> **Exercise requirements**:
Beginning with the line containing "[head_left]" and ending with the line containing "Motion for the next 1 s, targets", write out each line of the records below exactly; pictures and lines outside that range are left out.

> **Extracted records**:
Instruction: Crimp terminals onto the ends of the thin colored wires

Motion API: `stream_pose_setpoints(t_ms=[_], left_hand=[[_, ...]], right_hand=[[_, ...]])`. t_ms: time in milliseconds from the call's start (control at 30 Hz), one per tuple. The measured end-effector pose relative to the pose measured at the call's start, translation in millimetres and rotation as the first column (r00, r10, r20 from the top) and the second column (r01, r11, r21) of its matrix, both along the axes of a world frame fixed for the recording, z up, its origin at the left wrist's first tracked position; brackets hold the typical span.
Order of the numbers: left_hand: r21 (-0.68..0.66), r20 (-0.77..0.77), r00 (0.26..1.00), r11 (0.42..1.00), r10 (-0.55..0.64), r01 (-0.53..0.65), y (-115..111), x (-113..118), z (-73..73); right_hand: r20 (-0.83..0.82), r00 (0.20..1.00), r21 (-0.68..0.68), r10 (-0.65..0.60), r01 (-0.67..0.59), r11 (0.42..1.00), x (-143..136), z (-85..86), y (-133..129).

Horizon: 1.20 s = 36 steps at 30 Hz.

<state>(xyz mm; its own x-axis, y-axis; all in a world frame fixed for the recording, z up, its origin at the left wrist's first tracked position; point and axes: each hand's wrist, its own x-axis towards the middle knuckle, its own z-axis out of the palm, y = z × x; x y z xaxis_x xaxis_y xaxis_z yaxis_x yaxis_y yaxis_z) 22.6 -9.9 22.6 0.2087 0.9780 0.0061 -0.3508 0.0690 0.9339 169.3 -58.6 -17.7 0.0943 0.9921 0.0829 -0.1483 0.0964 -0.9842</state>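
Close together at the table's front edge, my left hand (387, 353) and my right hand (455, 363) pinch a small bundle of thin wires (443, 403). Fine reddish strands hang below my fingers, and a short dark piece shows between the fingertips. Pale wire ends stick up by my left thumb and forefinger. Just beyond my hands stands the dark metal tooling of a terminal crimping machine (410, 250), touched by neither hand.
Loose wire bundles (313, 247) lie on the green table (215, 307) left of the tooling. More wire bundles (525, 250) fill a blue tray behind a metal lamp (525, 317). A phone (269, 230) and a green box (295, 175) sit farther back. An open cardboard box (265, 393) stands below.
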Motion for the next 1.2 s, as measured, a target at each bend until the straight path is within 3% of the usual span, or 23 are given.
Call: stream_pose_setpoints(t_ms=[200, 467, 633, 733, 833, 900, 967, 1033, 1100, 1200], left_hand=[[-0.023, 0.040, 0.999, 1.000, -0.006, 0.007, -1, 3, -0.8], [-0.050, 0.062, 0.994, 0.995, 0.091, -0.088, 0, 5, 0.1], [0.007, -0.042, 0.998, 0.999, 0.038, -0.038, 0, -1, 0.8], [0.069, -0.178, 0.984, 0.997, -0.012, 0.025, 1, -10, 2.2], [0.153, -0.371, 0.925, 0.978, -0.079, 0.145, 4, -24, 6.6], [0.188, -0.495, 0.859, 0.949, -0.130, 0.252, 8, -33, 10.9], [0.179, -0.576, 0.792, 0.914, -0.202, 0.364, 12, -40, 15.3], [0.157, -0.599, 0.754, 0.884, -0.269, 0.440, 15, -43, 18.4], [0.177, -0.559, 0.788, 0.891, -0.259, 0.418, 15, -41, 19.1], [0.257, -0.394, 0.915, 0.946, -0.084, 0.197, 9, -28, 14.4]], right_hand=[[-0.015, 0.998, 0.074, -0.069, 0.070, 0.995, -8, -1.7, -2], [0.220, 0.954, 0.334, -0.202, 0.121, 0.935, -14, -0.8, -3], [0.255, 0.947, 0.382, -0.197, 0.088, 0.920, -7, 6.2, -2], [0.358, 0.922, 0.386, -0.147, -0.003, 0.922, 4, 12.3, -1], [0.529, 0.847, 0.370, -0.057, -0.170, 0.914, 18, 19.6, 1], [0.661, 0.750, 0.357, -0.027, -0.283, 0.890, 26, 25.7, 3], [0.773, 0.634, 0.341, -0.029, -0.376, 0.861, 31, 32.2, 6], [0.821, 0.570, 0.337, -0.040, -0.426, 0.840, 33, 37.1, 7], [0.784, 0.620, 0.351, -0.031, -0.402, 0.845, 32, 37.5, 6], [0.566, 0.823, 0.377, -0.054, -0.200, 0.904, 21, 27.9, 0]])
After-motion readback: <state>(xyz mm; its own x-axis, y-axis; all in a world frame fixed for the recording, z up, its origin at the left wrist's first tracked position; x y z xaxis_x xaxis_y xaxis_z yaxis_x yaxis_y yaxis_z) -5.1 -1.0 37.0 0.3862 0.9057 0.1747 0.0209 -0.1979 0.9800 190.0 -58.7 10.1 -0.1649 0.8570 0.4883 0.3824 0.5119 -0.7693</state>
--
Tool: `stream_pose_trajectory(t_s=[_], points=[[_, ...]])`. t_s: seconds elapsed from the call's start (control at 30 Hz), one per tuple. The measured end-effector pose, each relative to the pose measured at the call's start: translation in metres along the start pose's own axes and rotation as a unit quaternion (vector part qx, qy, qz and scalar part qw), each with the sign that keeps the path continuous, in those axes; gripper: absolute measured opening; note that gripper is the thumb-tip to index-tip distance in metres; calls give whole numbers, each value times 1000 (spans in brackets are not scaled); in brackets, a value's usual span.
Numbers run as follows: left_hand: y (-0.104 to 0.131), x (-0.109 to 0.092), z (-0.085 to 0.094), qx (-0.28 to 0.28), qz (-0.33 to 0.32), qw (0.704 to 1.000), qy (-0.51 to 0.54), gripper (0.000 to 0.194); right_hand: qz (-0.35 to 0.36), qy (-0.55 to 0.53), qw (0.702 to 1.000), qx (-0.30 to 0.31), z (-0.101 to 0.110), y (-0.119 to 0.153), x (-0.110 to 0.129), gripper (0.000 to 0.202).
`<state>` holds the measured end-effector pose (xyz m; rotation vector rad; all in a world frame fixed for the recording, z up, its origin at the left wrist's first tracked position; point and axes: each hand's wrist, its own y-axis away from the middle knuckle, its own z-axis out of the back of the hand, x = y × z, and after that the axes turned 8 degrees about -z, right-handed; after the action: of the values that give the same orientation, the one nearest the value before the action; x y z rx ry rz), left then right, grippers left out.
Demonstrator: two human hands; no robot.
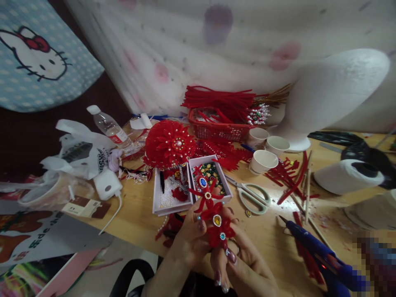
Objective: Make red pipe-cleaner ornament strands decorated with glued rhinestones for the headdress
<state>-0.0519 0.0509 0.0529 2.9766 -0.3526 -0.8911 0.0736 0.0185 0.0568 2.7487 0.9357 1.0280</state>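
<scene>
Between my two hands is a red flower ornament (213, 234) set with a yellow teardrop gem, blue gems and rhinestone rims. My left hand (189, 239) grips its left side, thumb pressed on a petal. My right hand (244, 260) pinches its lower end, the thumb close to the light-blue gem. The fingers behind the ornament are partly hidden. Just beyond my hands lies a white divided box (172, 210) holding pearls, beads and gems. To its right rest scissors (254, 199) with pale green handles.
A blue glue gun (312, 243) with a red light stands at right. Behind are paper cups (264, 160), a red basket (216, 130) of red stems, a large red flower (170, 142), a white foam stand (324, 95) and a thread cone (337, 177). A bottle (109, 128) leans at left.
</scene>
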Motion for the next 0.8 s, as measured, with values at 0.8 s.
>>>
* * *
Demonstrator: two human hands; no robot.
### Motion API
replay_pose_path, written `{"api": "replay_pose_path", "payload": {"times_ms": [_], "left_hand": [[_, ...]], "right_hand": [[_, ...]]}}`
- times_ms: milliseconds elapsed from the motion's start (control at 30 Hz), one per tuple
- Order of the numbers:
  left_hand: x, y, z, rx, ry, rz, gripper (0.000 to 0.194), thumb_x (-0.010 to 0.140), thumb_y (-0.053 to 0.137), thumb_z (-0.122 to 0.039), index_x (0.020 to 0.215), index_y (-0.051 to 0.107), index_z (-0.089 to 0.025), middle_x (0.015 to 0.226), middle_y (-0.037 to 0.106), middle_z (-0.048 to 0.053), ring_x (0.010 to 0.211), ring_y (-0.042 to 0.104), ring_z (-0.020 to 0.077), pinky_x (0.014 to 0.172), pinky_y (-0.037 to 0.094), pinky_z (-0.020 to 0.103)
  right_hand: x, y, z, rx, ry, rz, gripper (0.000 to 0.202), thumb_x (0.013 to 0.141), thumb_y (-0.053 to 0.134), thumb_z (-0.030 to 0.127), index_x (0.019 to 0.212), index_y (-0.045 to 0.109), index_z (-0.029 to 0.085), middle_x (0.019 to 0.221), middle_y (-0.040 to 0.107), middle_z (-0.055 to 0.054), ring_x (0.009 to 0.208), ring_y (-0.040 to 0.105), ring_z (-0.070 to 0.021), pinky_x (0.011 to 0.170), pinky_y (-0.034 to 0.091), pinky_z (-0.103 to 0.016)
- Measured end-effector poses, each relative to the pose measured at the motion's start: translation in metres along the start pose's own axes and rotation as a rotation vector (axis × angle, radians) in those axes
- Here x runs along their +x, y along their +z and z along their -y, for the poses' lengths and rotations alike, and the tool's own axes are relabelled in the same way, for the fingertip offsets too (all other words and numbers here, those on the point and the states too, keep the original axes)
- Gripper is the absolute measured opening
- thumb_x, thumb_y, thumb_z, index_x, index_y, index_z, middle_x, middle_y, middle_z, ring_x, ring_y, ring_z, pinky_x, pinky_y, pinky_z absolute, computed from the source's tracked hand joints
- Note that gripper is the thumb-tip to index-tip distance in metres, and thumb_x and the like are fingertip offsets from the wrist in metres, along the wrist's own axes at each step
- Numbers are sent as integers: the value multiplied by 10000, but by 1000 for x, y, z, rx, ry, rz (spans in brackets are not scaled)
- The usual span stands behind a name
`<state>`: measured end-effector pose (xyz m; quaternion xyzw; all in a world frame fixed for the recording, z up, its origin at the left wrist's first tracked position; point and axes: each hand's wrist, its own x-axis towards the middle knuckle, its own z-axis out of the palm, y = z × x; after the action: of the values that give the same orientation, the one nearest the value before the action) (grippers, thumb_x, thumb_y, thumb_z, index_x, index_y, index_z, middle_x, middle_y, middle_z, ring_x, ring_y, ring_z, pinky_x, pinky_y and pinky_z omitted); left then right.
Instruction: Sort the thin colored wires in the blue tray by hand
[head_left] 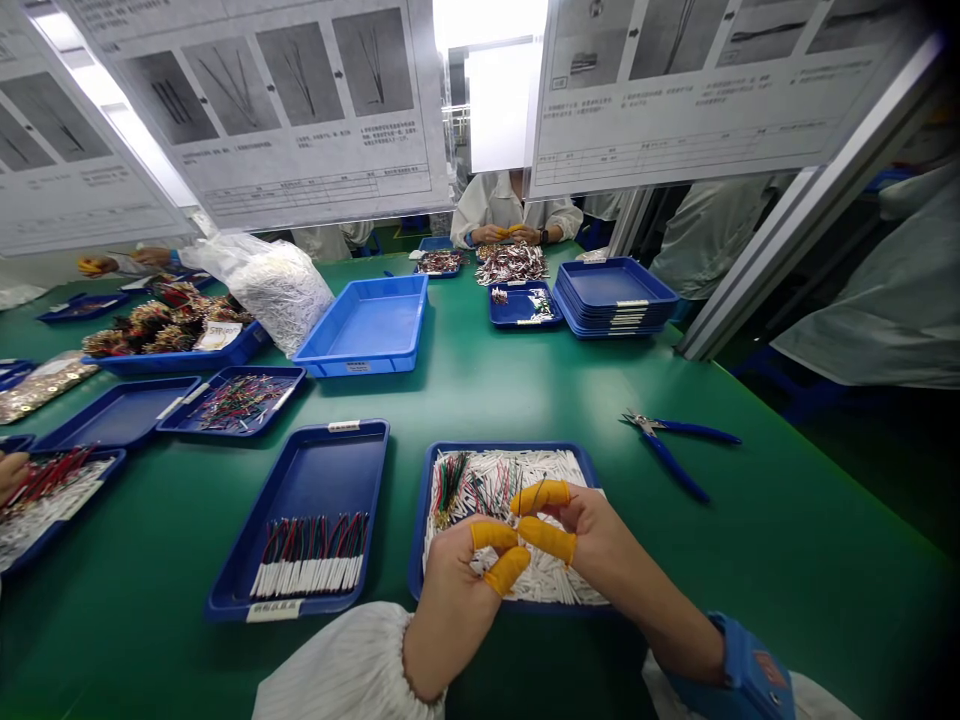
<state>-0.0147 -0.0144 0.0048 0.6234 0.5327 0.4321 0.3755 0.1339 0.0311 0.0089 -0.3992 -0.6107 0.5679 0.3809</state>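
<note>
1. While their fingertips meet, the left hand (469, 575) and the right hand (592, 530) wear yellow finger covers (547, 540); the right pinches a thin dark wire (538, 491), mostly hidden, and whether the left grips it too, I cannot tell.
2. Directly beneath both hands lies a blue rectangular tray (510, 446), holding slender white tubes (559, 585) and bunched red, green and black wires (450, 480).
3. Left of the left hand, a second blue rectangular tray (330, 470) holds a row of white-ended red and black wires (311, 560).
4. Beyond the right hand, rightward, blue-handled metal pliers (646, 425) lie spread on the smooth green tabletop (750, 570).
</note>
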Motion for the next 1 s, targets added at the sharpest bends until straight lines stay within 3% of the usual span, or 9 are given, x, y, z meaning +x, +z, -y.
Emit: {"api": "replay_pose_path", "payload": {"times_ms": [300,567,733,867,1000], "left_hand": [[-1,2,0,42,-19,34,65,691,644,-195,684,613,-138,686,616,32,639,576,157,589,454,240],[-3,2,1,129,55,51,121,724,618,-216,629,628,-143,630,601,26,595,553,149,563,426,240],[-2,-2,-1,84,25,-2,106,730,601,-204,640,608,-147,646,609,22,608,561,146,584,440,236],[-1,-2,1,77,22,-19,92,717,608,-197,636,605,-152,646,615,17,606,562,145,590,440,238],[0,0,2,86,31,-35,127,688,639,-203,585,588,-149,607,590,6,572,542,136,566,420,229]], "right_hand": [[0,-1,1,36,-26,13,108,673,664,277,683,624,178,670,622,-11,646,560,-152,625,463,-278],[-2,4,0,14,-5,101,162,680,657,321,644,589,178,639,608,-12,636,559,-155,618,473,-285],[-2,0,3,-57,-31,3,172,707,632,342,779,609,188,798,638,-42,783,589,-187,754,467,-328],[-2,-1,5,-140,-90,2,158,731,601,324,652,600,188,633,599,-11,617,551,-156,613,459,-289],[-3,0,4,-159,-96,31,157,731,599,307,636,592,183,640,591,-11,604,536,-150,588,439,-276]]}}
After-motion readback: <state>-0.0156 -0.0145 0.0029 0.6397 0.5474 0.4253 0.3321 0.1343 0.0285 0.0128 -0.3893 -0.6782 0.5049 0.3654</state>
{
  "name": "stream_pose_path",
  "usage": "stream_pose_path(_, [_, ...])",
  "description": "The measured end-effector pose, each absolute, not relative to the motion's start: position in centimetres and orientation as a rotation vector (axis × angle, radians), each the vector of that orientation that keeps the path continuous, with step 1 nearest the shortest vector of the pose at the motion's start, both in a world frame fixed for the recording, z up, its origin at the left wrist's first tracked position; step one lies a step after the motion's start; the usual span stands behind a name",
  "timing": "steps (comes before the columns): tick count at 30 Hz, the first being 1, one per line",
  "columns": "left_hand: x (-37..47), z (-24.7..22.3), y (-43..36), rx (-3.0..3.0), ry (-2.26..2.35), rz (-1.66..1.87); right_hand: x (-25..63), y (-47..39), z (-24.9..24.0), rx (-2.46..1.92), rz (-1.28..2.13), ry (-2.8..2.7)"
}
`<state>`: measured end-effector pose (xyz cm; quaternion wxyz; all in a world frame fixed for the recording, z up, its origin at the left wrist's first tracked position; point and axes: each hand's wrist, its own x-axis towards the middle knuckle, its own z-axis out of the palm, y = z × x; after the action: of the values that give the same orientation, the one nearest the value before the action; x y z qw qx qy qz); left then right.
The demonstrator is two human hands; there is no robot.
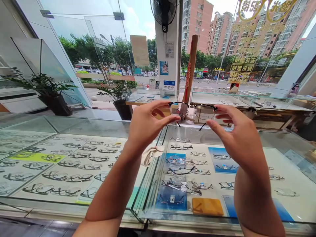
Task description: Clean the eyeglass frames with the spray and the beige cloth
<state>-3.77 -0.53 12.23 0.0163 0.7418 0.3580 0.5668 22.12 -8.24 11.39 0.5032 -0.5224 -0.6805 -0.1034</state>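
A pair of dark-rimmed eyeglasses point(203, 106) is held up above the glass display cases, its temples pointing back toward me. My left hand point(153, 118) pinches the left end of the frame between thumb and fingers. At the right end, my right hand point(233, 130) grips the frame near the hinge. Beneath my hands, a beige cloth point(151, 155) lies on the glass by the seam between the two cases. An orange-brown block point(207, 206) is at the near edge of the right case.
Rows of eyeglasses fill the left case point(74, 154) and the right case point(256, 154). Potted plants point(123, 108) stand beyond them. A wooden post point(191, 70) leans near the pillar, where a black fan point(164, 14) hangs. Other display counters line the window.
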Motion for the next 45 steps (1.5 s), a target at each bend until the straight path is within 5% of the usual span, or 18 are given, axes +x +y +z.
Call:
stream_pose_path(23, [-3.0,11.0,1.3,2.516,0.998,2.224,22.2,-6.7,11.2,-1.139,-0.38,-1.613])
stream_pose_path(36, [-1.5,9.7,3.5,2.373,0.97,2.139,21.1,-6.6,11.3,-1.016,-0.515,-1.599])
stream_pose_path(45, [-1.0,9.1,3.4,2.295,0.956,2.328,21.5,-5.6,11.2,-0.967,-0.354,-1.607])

> **Response**:
[head_left] 
<state>-0.0147 -0.0144 0.0048 0.6234 0.5327 0.4321 0.3755 0.1339 0.0311 0.0089 -0.3992 -0.6107 0.5679 0.3809</state>
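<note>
1. While their fingertips meet, the left hand (469, 575) and the right hand (592, 530) wear yellow finger covers (547, 540); the right pinches a thin dark wire (538, 491), mostly hidden, and whether the left grips it too, I cannot tell.
2. Directly beneath both hands lies a blue rectangular tray (510, 446), holding slender white tubes (559, 585) and bunched red, green and black wires (450, 480).
3. Left of the left hand, a second blue rectangular tray (330, 470) holds a row of white-ended red and black wires (311, 560).
4. Beyond the right hand, rightward, blue-handled metal pliers (646, 425) lie spread on the smooth green tabletop (750, 570).
</note>
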Motion for the next 1 s, targets added at the sharpest bends until straight lines stay within 3% of the usual span, or 9 are given, x, y, z meaning +x, +z, -y.

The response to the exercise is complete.